米のチェックという無駄な時間。

母親の実家は、兼業農家だった。

今は祖父も祖母も亡くなってしまったけれど、私が小さなころは田んぼも畑もけっこうな規模感でやっていて、田植えや収穫も手伝っていた。畑に関しては基本、自分たちと家族に配るためのものだったから、あまり農薬は使わず育てていたと思う。収穫の時虫食いの野菜がたくさんあった。

 

時を経て、祖父母も高齢になり田んぼ仕事ができなくなったため、貸してほしいという方にレンタルをするような格好になった。

祖父母が施設に入り、やがて亡くなって…その田んぼが買われたのか、それとも実家の母か別のきょうだいが継いだのかは分からないけど、今でも同じ方が米を作っていて、毎年稲刈りが終わるとその米を30キロほど、実家に持って来てくれる。

そして、そのうち半分すなわち15キロを、我が家がもらっている。ありがたいことである。

 

で、この米。

栽培主がこだわりの人らしく、農薬や消毒を極力抑えて栽培していて、玄米の状態でもらって精米をすると、黒い斑点のある米がけっこうな確率で混じっている。カメムシの食害だ。

 

栽培主は「環境にいいことをしている」という思いが強いのだと思うけど、ここまで混じってると、はっきり言っていい迷惑、というレベルである。

本人たちはそのお米をどうやって食べてるんだろう。

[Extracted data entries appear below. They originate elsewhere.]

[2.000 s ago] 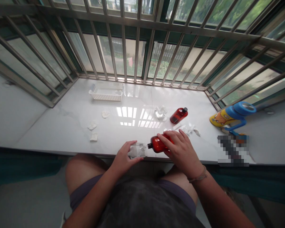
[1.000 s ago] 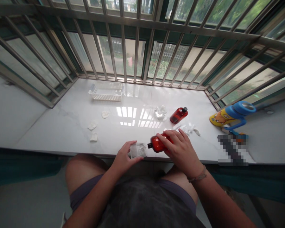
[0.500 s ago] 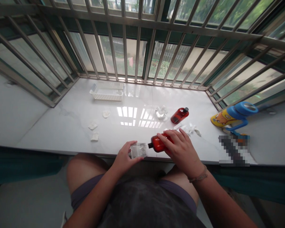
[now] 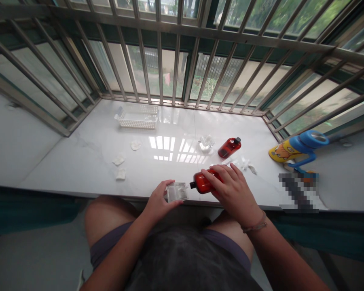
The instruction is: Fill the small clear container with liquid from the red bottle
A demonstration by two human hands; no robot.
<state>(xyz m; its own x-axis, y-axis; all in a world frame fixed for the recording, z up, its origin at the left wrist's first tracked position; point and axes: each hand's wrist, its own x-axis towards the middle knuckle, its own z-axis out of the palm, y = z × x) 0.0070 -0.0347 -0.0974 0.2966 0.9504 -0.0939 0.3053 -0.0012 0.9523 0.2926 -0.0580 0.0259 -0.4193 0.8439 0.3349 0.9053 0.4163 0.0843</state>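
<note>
My right hand (image 4: 233,192) is wrapped over a red-amber bottle (image 4: 202,182) lying on its side near the front edge of the white marble sill (image 4: 87,161), its dark neck pointing left. My left hand (image 4: 157,202) pinches a small clear plastic container (image 4: 176,191) right at the bottle's mouth. A second red-amber bottle (image 4: 229,147) with a black cap lies further back on the right.
A white slotted basket (image 4: 137,117) stands at the back left. Small white pads (image 4: 119,166) lie scattered left of centre. Crumpled clear wrapping (image 4: 205,143) and white scraps (image 4: 245,165) sit near the far bottle. A yellow and blue flask (image 4: 294,148) lies at right. Metal window bars (image 4: 176,52) enclose the sill.
Hardly anything has moved; both hands stay on the bottle and the clear container, with only a slight camera shift.
</note>
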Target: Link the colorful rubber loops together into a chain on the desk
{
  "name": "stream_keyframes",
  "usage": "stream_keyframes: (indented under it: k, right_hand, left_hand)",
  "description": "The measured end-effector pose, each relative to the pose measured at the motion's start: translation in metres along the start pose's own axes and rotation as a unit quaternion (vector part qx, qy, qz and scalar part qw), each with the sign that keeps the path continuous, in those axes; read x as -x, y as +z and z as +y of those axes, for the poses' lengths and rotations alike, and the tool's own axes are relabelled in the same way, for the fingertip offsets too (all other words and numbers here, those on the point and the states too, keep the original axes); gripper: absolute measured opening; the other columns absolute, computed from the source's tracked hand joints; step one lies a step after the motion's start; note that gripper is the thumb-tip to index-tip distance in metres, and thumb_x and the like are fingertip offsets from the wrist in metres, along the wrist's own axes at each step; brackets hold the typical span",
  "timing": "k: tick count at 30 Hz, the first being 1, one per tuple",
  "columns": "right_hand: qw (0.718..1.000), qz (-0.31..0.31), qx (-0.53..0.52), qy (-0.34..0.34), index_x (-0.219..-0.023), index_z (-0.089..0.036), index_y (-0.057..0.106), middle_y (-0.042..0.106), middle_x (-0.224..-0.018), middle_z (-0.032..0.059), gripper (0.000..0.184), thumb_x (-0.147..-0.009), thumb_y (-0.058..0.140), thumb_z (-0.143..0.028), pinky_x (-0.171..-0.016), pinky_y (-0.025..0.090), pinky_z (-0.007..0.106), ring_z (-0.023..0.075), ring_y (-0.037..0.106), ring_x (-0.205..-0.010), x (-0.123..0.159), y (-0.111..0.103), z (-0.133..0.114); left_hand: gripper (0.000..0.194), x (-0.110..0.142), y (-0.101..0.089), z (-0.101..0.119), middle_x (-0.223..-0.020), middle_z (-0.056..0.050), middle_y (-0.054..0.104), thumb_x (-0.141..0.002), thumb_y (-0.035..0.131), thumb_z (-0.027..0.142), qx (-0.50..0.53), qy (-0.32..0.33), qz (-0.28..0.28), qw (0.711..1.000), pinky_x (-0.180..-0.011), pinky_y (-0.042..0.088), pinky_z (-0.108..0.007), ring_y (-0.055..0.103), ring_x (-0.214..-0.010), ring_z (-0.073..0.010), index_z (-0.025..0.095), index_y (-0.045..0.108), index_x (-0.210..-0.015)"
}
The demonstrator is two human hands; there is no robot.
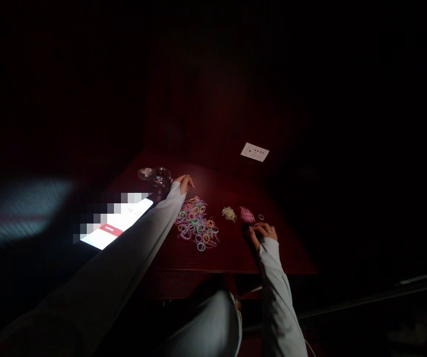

もちろん、そのまま食べても問題はないのだろうけど、「新米が炊けたよ!」と言って炊飯器を開けたら「雑穀米ですか?」みたいな状態なのは、さすがに気持ちが悪い。

 

だから、精米するたびにかなりの時間をかけて「黒い米を除く」作業をしなくてはならないのだが…この作業がほんとに、「あー、無駄!」という以外にない。

無言でボウルに手を突っ込み、黒い米をちまちまと除くだけの作業…ああ、無為。

 

そして、農薬や消毒を控えているその米が、抜群においしいか、というと、これがまた、「うーん、まあ、それなり」の味なのだ。分かりやすくおいしければ多少の苦労はいとわないのだが、どこまでも「微妙」。

 

そういう状態なので、おととしは「うちはもういらないよ」と言って15キロの米を断った。実家には申し訳ないことをしたけど、黒い米を除く作業にかける無為な時間を思うと、普通にきれいなお米を買ったほうがいいと思ったからだ。

 

でも、去年は例のコメ不足を経験し、田舎の我が家でも「ギリギリ足りないかも」というところまでお米が枯渇した。新米の時期に間に合ったから「お米がない!」という状態は避けられたけれど、やっぱり通常より高い価格で売られているから「お、おう」という気持ちになる(適正な価格であるということは十分承知している。米農家の皆さんには頭が上がらないです)。

 

そういうわけで、去年は「もらいます」と言って実家から10キロの玄米を引き取った。去年精米機を買ったので、5合ずつ精米し、そのたびに20分ほどかけて黒い米を除く、という作業をしている。あー、無駄。無為な時間…でも、お米がもらえるだけでもこのご時世、かなりのアドバンテージだ。

ありがたいと言い聞かせ、日々黒い米を捨てているのである。